Data records
+-------+

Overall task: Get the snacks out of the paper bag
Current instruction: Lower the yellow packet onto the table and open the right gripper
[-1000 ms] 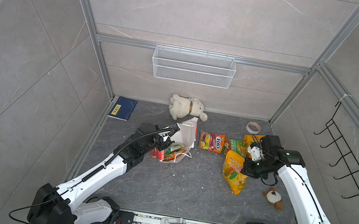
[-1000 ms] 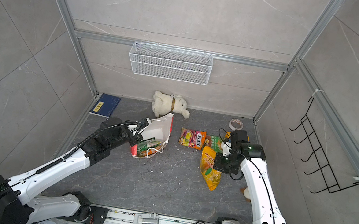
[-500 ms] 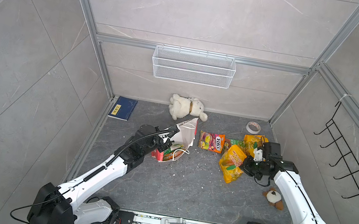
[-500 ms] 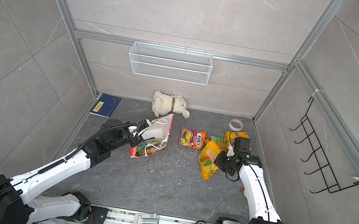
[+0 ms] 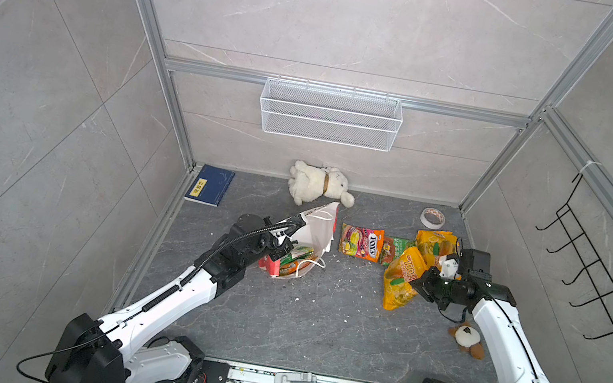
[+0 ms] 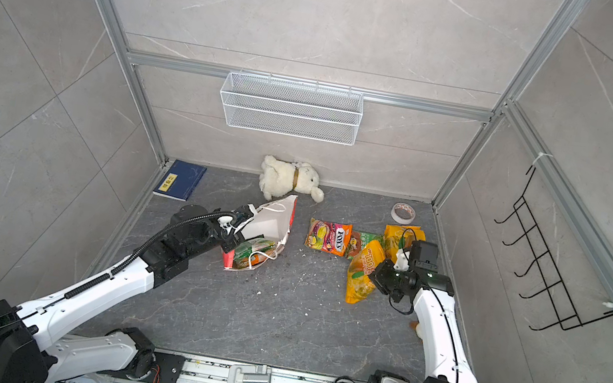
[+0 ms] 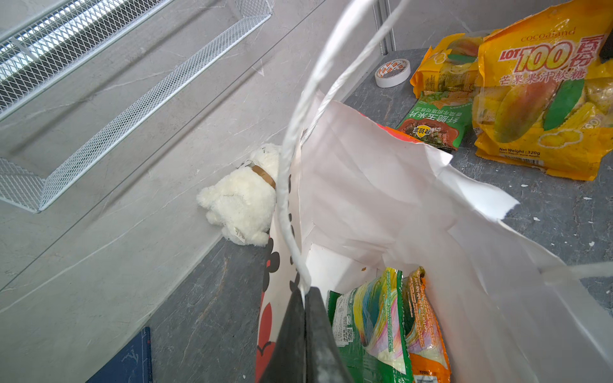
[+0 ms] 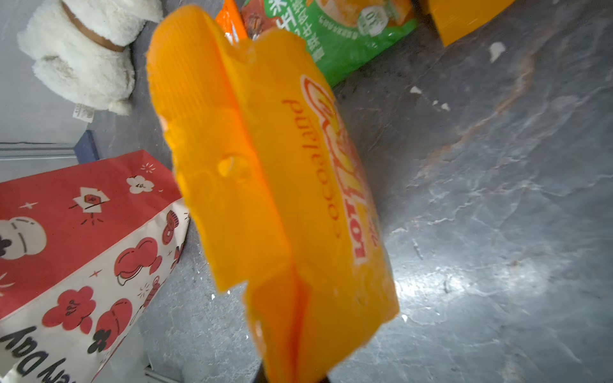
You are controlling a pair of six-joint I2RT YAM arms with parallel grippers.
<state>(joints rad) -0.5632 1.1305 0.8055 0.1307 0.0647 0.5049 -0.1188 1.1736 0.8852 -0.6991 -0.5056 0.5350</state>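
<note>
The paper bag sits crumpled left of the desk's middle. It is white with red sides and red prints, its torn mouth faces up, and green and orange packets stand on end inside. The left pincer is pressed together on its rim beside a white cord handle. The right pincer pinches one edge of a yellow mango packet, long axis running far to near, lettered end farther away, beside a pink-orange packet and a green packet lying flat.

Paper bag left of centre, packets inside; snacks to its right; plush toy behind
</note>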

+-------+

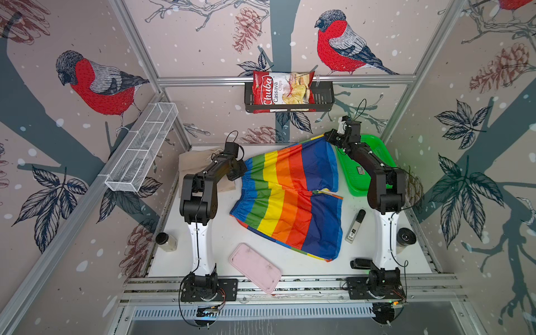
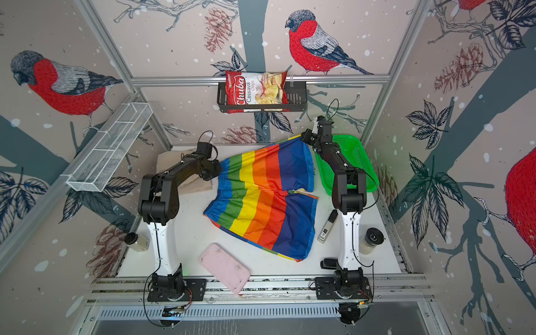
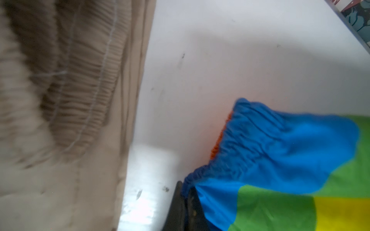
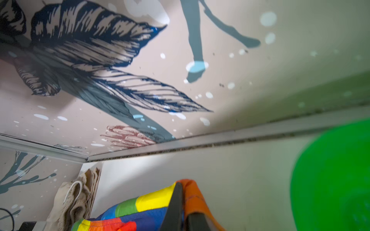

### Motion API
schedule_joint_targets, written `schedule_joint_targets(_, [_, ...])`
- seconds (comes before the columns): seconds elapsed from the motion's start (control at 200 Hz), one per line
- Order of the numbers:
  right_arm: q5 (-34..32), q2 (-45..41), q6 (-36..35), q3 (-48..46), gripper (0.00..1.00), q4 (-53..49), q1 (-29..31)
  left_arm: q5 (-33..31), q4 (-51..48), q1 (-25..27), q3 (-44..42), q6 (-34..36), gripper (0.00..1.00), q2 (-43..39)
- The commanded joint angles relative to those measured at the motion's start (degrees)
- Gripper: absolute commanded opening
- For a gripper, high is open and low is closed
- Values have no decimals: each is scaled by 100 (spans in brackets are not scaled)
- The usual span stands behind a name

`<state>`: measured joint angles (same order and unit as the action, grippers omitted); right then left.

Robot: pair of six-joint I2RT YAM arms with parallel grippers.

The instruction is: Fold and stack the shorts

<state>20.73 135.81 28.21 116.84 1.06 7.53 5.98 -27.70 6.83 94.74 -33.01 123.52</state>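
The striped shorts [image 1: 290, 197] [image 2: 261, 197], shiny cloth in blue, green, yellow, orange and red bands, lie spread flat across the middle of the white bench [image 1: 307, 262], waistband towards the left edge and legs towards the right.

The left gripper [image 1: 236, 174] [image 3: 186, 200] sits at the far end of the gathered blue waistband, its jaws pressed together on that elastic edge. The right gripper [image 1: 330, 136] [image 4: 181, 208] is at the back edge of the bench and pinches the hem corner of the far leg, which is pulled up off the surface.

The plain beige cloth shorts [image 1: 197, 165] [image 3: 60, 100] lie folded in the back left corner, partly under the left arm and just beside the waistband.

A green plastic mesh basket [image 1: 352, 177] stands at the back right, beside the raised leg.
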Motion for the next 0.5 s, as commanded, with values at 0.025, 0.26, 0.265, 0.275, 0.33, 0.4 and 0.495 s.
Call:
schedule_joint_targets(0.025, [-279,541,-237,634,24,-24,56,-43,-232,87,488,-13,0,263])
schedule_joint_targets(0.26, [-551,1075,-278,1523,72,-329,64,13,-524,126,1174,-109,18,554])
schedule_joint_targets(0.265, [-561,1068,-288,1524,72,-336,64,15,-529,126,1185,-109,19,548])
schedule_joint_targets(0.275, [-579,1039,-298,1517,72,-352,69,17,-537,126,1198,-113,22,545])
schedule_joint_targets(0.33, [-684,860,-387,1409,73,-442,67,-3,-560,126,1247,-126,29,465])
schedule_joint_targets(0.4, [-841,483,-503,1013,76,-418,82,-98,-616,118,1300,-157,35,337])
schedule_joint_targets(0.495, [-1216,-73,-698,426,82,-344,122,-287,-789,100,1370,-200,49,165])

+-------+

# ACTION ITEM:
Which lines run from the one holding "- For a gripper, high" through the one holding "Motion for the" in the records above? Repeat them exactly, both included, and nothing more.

# WRITTEN ANSWER:
- For a gripper, high is open and low is closed
- Values have no decimals: each is scaled by 100 (spans in brackets are not scaled)
- The usual span stands behind a name

`<state>`: measured joint angles (same order and unit as the action, grippers omitted); right then left.

Robot: pair of six-joint I2RT YAM arms with parallel grippers.

The instruction is: Fold and stack the shorts

<state>20.73 135.81 28.21 116.84 1.06 7.53 5.98 -27.70 6.83 94.74 -33.01 123.52</state>
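The striped shorts [image 1: 290, 197] [image 2: 261, 197], shiny cloth in blue, green, yellow, orange and red bands, lie spread flat across the middle of the white bench [image 1: 307, 262], waistband towards the left edge and legs towards the right.

The left gripper [image 1: 236, 174] [image 3: 186, 200] sits at the far end of the gathered blue waistband, its jaws pressed together on that elastic edge. The right gripper [image 1: 330, 136] [image 4: 181, 208] is at the back edge of the bench and pinches the hem corner of the far leg, which is pulled up off the surface.

The plain beige cloth shorts [image 1: 197, 165] [image 3: 60, 100] lie folded in the back left corner, partly under the left arm and just beside the waistband.

A green plastic mesh basket [image 1: 352, 177] stands at the back right, beside the raised leg.
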Motion for the next 0.5 s, as commanded, with values at 0.025, 0.26, 0.265, 0.275, 0.33, 0.4 and 0.495 s.

With this, there is nothing more to the exercise.